### Exercise
Search the entries for the word "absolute" and pull out each line that has it.

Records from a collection
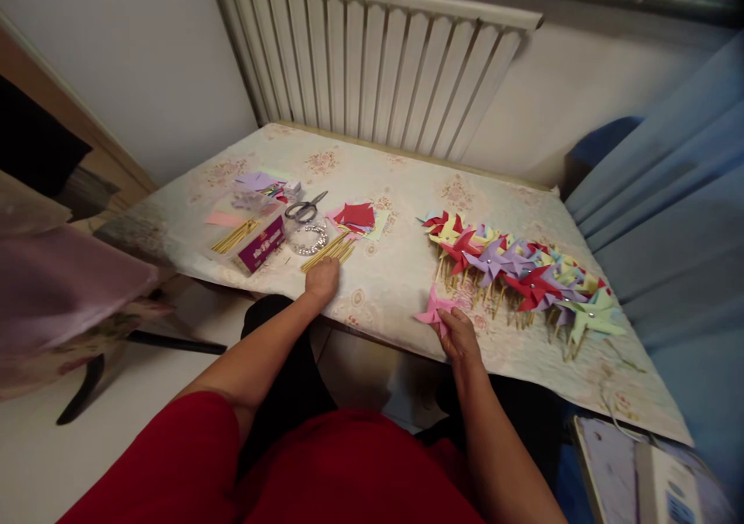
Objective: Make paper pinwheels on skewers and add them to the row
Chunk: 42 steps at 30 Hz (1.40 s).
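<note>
In my right hand [460, 336], near the table's front edge, a pink paper pinwheel [435, 308] is pinched between thumb and fingers. My left hand [322, 279] is closed over the near end of a bundle of thin wooden sticks [344, 249]; its fingertips are partly hidden. Just behind that hand sits a clear round dish [307, 239] of small shiny pieces. Scissors [305, 209] lie beyond the dish. Stacked paper squares, red on top [356, 215], rest behind the sticks. Many finished-looking pinwheels [489, 263] on sticks lie in overlapping rows to the right.
Left on the floral tablecloth [401, 191] stands a purple-and-clear box [260, 245] with more sticks, and lilac paper [256, 180] lies behind it. A radiator [372, 59] lines the wall. A blue curtain [668, 198] hangs at the right, above a white device [666, 481].
</note>
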Available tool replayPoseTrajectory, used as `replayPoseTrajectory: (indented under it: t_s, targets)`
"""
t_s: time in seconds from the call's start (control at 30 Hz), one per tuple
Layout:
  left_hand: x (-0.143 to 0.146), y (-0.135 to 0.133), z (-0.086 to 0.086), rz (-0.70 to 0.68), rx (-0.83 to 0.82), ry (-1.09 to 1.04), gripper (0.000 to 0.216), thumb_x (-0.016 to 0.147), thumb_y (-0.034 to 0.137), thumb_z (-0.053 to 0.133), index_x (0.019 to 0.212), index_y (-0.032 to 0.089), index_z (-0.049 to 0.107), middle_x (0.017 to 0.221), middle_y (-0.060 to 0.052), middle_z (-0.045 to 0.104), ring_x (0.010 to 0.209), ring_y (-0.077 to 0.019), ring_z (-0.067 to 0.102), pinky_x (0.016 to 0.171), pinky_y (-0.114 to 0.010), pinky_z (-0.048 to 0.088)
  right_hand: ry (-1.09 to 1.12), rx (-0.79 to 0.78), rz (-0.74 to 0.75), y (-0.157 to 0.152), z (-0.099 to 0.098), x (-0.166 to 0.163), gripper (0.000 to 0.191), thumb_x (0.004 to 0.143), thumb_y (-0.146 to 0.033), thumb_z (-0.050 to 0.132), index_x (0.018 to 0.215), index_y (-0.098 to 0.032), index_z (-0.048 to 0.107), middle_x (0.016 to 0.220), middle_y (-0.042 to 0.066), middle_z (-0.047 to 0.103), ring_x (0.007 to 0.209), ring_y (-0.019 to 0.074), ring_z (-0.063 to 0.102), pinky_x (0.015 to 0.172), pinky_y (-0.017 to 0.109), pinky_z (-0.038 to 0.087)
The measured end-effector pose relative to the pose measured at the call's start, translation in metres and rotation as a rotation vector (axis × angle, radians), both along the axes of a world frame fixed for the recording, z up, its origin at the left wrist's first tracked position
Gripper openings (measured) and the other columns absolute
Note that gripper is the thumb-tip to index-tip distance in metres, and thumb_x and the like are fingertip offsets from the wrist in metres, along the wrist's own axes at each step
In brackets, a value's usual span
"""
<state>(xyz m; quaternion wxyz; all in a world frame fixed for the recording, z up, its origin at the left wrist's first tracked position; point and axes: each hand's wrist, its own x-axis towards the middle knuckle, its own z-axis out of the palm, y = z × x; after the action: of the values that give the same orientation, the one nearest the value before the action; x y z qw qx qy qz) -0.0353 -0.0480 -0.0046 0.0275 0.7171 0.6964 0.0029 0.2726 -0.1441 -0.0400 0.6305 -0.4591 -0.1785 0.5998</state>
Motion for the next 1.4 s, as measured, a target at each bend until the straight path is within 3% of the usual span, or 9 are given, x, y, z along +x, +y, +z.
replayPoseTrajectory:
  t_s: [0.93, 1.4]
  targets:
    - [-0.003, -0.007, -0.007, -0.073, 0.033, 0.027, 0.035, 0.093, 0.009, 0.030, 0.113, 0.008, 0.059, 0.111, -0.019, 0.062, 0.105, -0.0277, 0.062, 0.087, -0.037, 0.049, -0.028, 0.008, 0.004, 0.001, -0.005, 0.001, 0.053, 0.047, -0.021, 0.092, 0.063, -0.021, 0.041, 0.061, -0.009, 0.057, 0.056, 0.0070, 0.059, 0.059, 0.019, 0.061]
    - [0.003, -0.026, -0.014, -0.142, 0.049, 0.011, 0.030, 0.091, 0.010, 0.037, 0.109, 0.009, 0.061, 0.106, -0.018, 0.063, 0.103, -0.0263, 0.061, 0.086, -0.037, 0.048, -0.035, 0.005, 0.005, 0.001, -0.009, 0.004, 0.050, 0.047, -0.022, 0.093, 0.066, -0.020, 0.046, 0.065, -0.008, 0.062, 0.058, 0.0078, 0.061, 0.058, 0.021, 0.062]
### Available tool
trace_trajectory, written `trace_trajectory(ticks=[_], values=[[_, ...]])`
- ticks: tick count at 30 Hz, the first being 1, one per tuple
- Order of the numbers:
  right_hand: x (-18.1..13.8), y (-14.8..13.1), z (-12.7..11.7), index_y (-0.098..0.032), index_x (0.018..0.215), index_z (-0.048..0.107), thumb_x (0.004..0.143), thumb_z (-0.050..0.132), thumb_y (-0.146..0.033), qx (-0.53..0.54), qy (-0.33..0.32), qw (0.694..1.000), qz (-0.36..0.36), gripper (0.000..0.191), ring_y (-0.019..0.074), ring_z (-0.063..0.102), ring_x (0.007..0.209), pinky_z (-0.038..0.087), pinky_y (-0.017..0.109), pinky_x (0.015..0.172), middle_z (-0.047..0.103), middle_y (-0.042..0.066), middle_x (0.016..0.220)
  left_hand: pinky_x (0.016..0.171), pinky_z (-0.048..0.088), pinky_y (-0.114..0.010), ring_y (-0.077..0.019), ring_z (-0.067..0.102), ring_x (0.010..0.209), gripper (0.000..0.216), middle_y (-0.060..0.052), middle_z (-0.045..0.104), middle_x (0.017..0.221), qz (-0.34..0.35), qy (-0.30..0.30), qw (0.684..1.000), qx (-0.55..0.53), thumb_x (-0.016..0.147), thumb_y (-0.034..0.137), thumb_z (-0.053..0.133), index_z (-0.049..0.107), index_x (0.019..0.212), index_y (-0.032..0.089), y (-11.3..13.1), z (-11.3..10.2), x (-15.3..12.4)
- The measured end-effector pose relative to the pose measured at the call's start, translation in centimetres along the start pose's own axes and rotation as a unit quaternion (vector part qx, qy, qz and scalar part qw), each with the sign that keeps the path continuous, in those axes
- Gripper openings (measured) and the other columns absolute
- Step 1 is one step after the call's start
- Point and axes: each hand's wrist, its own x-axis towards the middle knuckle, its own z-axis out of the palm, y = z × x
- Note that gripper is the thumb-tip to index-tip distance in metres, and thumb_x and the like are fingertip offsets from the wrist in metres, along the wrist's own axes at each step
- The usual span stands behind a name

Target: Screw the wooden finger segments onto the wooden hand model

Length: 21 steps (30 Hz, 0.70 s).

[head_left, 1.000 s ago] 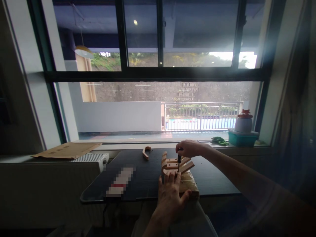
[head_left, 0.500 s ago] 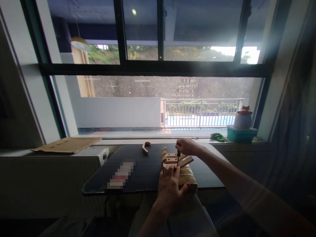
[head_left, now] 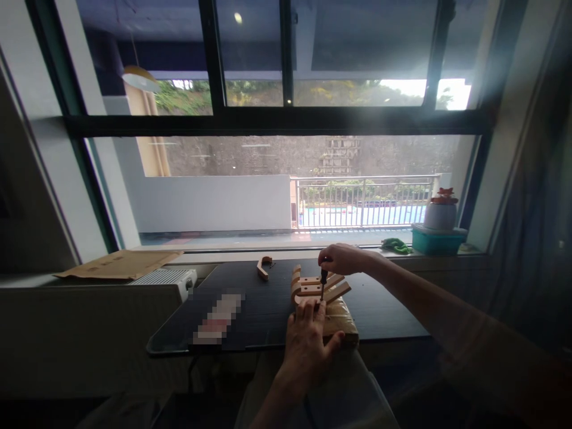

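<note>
Right hand [head_left: 343, 260]: your fingers are closed around the dark handle of the screwdriver [head_left: 323, 279], and your forearm comes in from the right.
Screwdriver: it stands close to upright, shaft down, with its tip at the near part of the wooden assembly [head_left: 308, 290], just beyond your left fingertips; the exact contact is too small to make out.
Left hand [head_left: 308, 341]: your fingers are stretched out, palm down, their tips resting on the near side of the assembly, while your thumb spreads to the right over the wrapped package [head_left: 343, 320].
Wooden assembly: it lies on the package, its curved ends to the left and its straight ends slanting up to the right, with dark holes showing on the crosspieces.
Package: brown and shiny, it lies at the near edge of the dark worktop [head_left: 254, 319], under the assembly.
Loose curved piece [head_left: 262, 271]: it lies near the far edge of the worktop, left of the assembly and apart from it, with small dark bits [head_left: 273, 264] just beside it.
Pixelated item [head_left: 218, 322]: it sits on the left part of the worktop; you cannot tell what it is.
Sill, right: a green cloth [head_left: 397, 245] lies beside a teal box [head_left: 438, 240].
</note>
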Motion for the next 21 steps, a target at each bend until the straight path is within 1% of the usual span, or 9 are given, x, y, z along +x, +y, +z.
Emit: trace_trajectory(ticks=[5, 9, 12, 14, 18, 21], values=[[0.3, 0.4, 0.4, -0.016, 0.105, 0.06, 0.091, 0.051, -0.035, 0.005, 0.008, 1.0, 0.021, 0.026, 0.0167, 0.06, 0.087, 0.051, 0.036, 0.077, 0.062, 0.005, 0.103, 0.105, 0.028, -0.042, -0.0288, 0.03, 0.13, 0.065, -0.009, 0.04, 0.141, 0.0, 0.005, 1.0, 0.006, 0.085, 0.057, 0.041, 0.039, 0.139, 0.021, 0.0, 0.2, 0.0], [0.3, 0.4, 1.2, -0.015, 0.108, 0.059, 0.09, 0.052, -0.035, 0.008, 0.014, 0.997, 0.071, 0.028, 0.0174, 0.06, 0.088, 0.051, 0.036, 0.076, 0.061, 0.006, 0.106, 0.104, 0.03, -0.042, -0.0293, 0.03, 0.13, 0.065, -0.009, 0.039, 0.141, 0.003, 0.01, 1.0, 0.008, 0.085, 0.057, 0.041, 0.038, 0.139, 0.021, 0.0, 0.4, 0.0], [0.3, -0.2, 2.0, -0.015, 0.11, 0.058, 0.09, 0.052, -0.035, 0.003, 0.027, 0.993, 0.117, 0.029, 0.0178, 0.06, 0.089, 0.051, 0.037, 0.076, 0.06, 0.006, 0.108, 0.103, 0.031, -0.041, -0.0293, 0.03, 0.13, 0.065, -0.009, 0.04, 0.14, 0.003, 0.005, 1.0, 0.007, 0.085, 0.057, 0.041, 0.038, 0.139, 0.021, 0.0, 0.3, 0.1], [0.4, -0.6, 2.3, -0.015, 0.111, 0.057, 0.09, 0.052, -0.035, -0.002, 0.037, 0.99, 0.134, 0.029, 0.018, 0.06, 0.09, 0.051, 0.037, 0.077, 0.06, 0.007, 0.109, 0.103, 0.031, -0.04, -0.029, 0.03, 0.13, 0.065, -0.009, 0.04, 0.14, 0.001, 0.004, 1.0, 0.005, 0.085, 0.056, 0.041, 0.039, 0.139, 0.02, 0.1, 0.1, 0.1], [0.5, -0.7, 1.5, -0.015, 0.111, 0.057, 0.09, 0.052, -0.035, -0.007, 0.034, 0.992, 0.122, 0.029, 0.0177, 0.06, 0.09, 0.051, 0.038, 0.077, 0.06, 0.007, 0.108, 0.103, 0.031, -0.04, -0.0288, 0.03, 0.13, 0.065, -0.008, 0.04, 0.14, -0.002, -0.004, 1.0, 0.0, 0.084, 0.055, 0.041, 0.04, 0.139, 0.02, 0.1, 0.0, 0.1], [0.1, -0.3, 0.4, -0.015, 0.107, 0.059, 0.09, 0.052, -0.036, -0.002, 0.013, 0.997, 0.075, 0.028, 0.0163, 0.06, 0.085, 0.051, 0.036, 0.074, 0.062, 0.006, 0.103, 0.103, 0.032, -0.04, -0.029, 0.03, 0.13, 0.065, -0.008, 0.04, 0.141, -0.009, -0.01, 1.0, -0.002, 0.084, 0.056, 0.042, 0.04, 0.138, 0.021, 0.0, 0.0, 0.1]])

### Solution to the problem
Gripper openings (measured) and the other columns absolute
- Gripper openings (measured) and the other columns absolute

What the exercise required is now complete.